HOME > Development > Applied ML- Build NLP text embeddings using python

Applied ML- Build NLP text embeddings using python

  • Development
  • Feb 13, 2025
SynopsisApplied ML: Build NLP text embeddings using python, available...
Applied ML- Build NLP text embeddings using python  No.1

Applied ML: Build NLP text embeddings using python, available at $44.99, has an average rating of 4, with 8 lectures, 1 quizzes, based on 34 reviews, and has 1486 subscribers.

You will learn about Semantics and context in text data Why its important to embed texts Embedding libraries in python How to find text similarity This course is ideal for individuals who are Developers, Data Scientists, Machine Learning Engineers starting out in NLP It is particularly useful for Developers, Data Scientists, Machine Learning Engineers starting out in NLP.

Enroll now: Applied ML: Build NLP text embeddings using python

Summary

Title: Applied ML: Build NLP text embeddings using python

Price: $44.99

Average Rating: 4

Number of Lectures: 8

Number of Quizzes: 1

Number of Published Lectures: 8

Number of Published Quizzes: 1

Number of Curriculum Items: 9

Number of Published Curriculum Objects: 9

Original Price: ?799

Quality Status: approved

Status: Live

What You Will Learn

  • Semantics and context in text data
  • Why its important to embed texts
  • Embedding libraries in python
  • How to find text similarity
  • Who Should Attend

  • Developers, Data Scientists, Machine Learning Engineers starting out in NLP
  • Target Audiences

  • Developers, Data Scientists, Machine Learning Engineers starting out in NLP
  • Natural Language Processing (NLP) is a subfield of Artificial Intelligence and Machine Learning where we work with unstructured text data – human or machine generated. If you are new to AI and ML space and would like to know where exactly NLP fits in the bigger picture, I would like to suggest the course “Applied ML: The Big Picture”

    But once you’ve arrived here with the interest in NLP, I’d like to say you’ve taken the right step of knowing more about this interesting and challenging field. The language we speak is rich in information across several dimensions and to even realize these dimensions is a research exercise in itself. For this reason, NLP data is one of the most exciting data one can work with, while developing ML models.

    Embeddings are just techniques that attempt to decipher some of these dimensions and put them into numerical format. It’s the first and most important step before getting into advanced NLP algorithms and tasks such as machine translation, chatbot development etc.

    This course provides the learner the foundational concepts along with two coding exercises, with attached jupyter notebooks, to provide a practical experience on the purpose and usefulness of text embeddings.
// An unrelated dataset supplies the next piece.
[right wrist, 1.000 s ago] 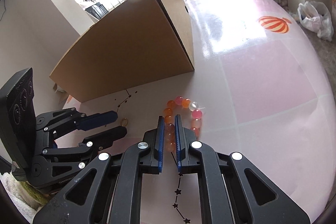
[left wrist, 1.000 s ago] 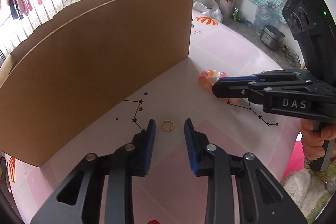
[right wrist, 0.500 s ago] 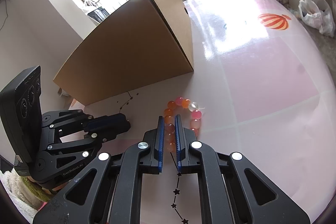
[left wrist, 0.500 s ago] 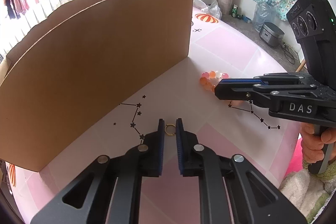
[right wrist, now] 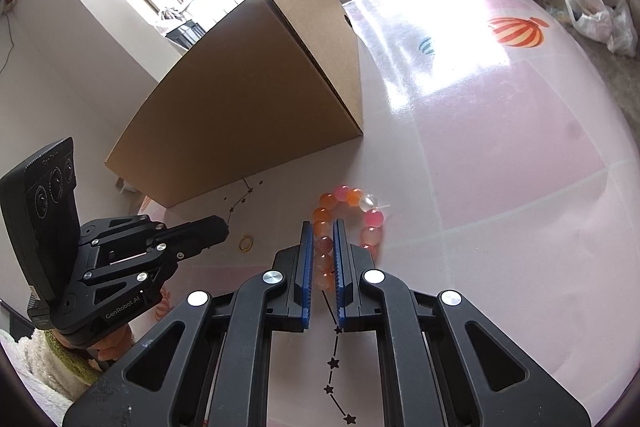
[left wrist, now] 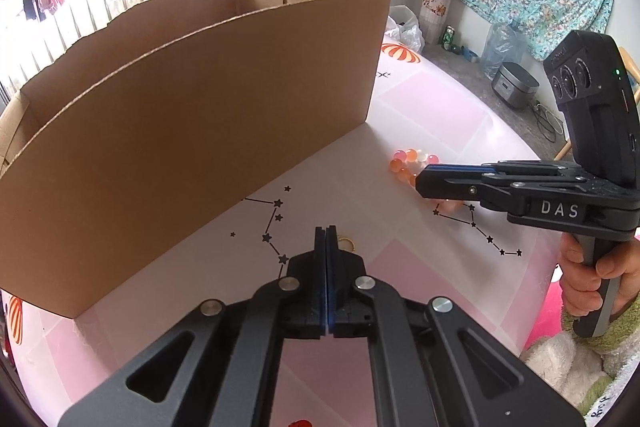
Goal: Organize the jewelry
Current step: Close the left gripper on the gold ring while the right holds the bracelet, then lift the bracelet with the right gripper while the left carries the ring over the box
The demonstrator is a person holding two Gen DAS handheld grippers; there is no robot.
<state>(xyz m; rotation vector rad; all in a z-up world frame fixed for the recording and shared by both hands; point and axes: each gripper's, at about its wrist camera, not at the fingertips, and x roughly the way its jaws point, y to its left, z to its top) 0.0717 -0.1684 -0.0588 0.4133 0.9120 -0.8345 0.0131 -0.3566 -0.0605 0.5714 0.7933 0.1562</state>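
Both tongs sit near the box (left wrist: 192, 131) wall: left tongs (left wrist: 326, 233) clenched empty beside ring (left wrist: 346, 242), right tongs (right wrist: 320, 227) grasping bracelet (right wrist: 348, 223).

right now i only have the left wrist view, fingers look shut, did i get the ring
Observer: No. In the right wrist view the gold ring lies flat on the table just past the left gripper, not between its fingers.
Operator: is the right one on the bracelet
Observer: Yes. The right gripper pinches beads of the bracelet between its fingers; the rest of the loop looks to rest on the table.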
Hopefully this inspires and prepares the learner to explore more topics in the interesting field of NLP.

    Course Curriculum

    Chapter 1: Introduction

    Lecture 1: Introduction to the course

    Chapter 2: Embedding algorithms

    Lecture 1: Why we need word embeddings

    Lecture 2: TFIDF, Word2Vec and GloVe

    Lecture 3: ELMo and BERT

    Chapter 3: Embedding implementations

    Lecture 1: Setup Python Development Environment

    Lecture 2: Sklearn for TFIDF

    Lecture 3: FastText for Word2Vec

    Lecture 4: More embedding libraries

    Chapter 4: Test your understanding

    Instructors

  • Applied ML- Build NLP text embeddings using python  No.2
    Your Data HQ
    Senior Data Scientist, ML Engineer, ML Researcher
  • Rating Distribution

  • 1 stars: 3 votes
  • 2 stars: 2 votes
  • 3 stars: 1 votes
  • 4 stars: 6 votes
  • 5 stars: 22 votes
  • Frequently Asked Questions

    How long do I have access to the course materials?

    You can view and review the lecture materials indefinitely, like an on-demand channel.

    Can I take my courses with me wherever I go?

    Definitely! If you have an internet connection, courses on Udemy are available on any device at any time. If you don’t have an internet connection, some instructors also let their students download course lectures. That’s up to the instructor though, so make sure you get on their good side!